Knowing and understanding the disease cycle for a particular disease is very helpful in managing the disease.

The most common method of plant disease control in the field and in greenhouse and sometimes in storage is through the use of chemical compounds. The application of chemicals to plants for control of insects and fungi has been practised for many years. Sulphur may have been used as a fungicide in ancient times followed by copper, arsenic, zinc and mercury compounds within the last more than 150 years or so. The production of plant protection chemical has made great strides since the mid-1930’s when organic fungicides were developed, particularly so since World War II. Chemicals used in plant protection are termed as pesticides, which include fungicides, bactericides, nematicides, insecticides, acaricides, rodenticides, herbicides and so on. Most of the chemicals are used to control diseases of the folliage and other above ground parts of plants. Others are used to disinfect and protect seeds, tubers and bulbs from infection. Some are used to disinfect the soil, others to disinfect warehouses, to treat wounds, or to protect stored fruit and vegetables from infection. Still others (insecticides) are used to control insect vectors of some pathogens.

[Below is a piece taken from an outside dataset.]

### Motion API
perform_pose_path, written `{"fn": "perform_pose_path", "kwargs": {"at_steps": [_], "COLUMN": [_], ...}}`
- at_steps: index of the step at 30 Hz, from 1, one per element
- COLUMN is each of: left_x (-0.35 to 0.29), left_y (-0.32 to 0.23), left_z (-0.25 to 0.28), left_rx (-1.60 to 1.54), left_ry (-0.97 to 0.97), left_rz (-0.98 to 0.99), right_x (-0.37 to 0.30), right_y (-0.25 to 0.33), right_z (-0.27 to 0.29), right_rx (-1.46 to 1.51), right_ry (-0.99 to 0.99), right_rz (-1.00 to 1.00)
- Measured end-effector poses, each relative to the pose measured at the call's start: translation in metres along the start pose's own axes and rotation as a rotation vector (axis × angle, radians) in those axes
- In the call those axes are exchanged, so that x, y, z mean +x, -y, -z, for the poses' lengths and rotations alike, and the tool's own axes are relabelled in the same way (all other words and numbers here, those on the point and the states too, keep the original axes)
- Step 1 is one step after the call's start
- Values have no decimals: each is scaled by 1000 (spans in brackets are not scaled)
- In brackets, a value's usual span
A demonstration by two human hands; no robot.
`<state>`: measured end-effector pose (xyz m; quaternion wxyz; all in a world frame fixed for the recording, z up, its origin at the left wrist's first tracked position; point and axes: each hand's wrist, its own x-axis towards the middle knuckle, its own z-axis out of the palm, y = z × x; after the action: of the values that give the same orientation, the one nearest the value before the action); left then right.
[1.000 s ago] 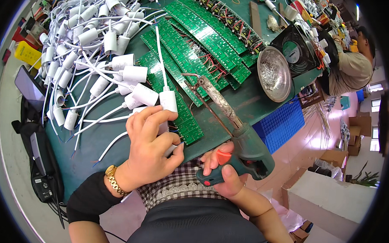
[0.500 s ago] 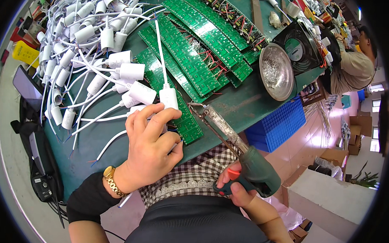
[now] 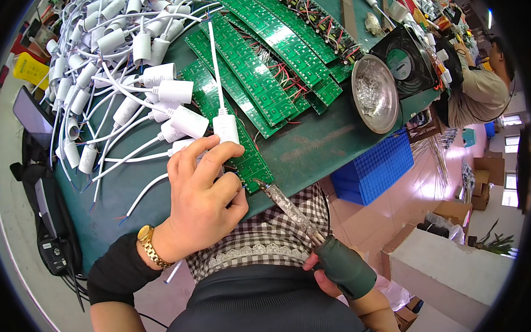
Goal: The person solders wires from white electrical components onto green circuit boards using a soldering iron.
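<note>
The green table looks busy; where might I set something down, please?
Bare room on the green table lies between the circuit boards, metal dish and near edge; another patch lies between the lowest white cable and black sleeve. Upper left is crowded with white cylinders.

Sockets (image 3: 111,41) heap up on the left of the worktop (image 3: 313,132); boards (image 3: 248,63) lie overlapping to their right, and farther right come the dish (image 3: 375,94) and — just behind it — the fan (image 3: 399,62). The left hand (image 3: 201,199) is at the boards' near end, the iron (image 3: 338,259) to its right, in the right hand (image 3: 327,282). A crate (image 3: 373,173) sits below the worktop's right side.
</note>
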<state>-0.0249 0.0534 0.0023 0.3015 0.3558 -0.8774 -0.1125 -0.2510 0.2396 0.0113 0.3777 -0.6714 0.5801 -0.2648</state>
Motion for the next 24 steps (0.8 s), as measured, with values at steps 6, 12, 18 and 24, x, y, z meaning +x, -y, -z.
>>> {"fn": "perform_pose_path", "kwargs": {"at_steps": [6,12,18,24], "left_x": [-1,0,0,3], "left_y": [0,-1,-1,-4], "left_z": [-2,-3,-3,-5], "left_rx": [6,7,25,10], "left_ry": [-7,-11,-7,-40], "left_rz": [4,5,14,35], "right_x": [-2,-3,3,-2], "right_y": [-6,-9,2,-14], "right_z": [-10,-13,-18,-17], "right_rx": [86,76,360,5], "right_ry": [-62,-38,-97,-98], "right_rz": [-5,-15,-159,6]}}
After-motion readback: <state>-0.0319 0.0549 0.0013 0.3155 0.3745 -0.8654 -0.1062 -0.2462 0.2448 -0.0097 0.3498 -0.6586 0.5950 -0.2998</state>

The great majority of chemicals applied on plants or plant organs act as protectants which can protect them from infection and can not stop or cure a disease after it has started. Most of them are effective only in the plant area to which they have been applied (local action) and are not absorbed or translocated by plant. Some chemicals have therapeutic (eradicant) action and several are absorbed and systemically translocated by plants (systemic fungicides and antibiotics).